== DATASET EXCERPTS
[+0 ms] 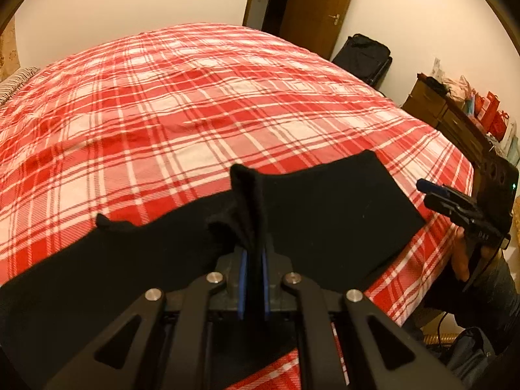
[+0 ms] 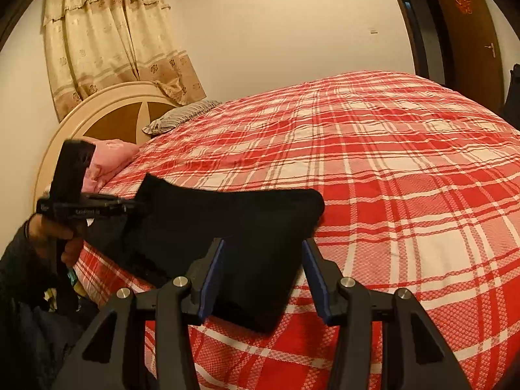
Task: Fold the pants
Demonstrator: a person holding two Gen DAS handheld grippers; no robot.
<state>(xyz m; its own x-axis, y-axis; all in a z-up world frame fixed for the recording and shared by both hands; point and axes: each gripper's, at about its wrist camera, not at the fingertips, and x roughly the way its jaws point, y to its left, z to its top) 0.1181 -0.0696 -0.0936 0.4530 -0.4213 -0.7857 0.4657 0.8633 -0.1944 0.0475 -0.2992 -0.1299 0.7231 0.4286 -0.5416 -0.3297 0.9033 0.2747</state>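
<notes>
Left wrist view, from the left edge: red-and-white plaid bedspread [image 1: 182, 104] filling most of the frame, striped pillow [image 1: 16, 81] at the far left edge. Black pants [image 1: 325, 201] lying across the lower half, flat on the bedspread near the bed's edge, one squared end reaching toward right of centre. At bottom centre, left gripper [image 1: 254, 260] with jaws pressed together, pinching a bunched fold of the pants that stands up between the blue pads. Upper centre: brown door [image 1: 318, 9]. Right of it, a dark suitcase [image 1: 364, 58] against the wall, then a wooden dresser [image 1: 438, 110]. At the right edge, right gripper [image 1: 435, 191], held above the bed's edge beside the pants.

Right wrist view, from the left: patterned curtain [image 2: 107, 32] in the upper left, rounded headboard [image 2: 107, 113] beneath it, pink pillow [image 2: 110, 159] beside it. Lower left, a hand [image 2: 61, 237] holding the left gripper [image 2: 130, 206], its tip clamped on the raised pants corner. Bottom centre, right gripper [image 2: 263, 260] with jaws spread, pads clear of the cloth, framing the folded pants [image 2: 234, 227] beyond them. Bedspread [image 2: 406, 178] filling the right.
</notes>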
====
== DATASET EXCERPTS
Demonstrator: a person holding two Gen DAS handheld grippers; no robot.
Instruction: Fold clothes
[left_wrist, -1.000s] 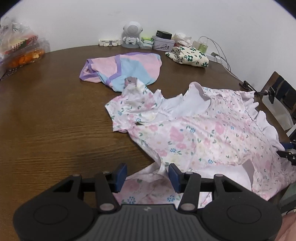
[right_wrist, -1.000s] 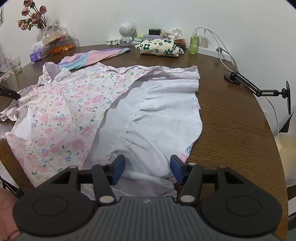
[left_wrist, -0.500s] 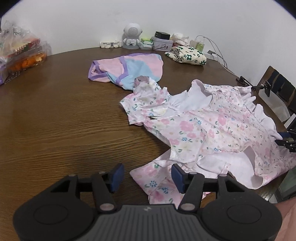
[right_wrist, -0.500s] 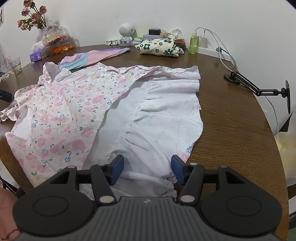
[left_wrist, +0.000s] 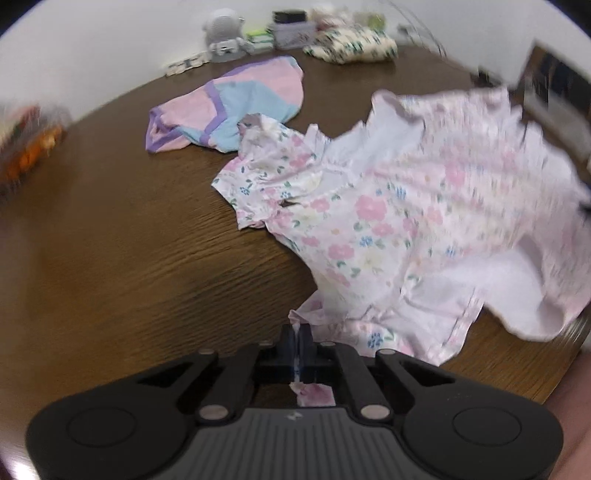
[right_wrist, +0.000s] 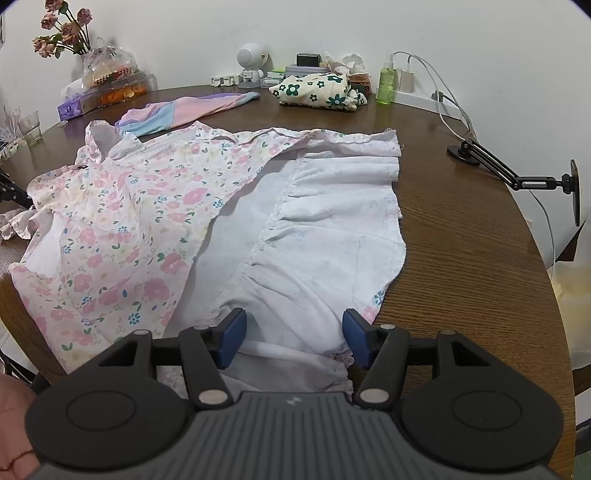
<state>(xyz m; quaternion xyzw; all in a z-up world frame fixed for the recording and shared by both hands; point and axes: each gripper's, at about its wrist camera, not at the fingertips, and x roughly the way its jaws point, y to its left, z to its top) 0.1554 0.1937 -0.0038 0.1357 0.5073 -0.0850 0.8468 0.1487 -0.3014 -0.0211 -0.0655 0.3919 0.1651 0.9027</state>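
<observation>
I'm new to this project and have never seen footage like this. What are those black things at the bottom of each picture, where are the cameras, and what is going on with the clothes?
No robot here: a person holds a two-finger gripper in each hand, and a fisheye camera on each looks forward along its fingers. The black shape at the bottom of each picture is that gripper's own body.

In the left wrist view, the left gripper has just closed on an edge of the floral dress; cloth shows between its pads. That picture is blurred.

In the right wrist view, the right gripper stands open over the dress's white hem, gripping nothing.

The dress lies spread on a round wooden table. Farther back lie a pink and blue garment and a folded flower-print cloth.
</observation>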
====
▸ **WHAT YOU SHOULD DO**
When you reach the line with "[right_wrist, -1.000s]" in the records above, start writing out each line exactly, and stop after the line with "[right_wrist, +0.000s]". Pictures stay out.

▸ **ANSWER BELOW**
[right_wrist, -1.000s] 
[left_wrist, -0.500s] 
[right_wrist, -0.500s] 
[left_wrist, +0.000s] 
[right_wrist, +0.000s] 

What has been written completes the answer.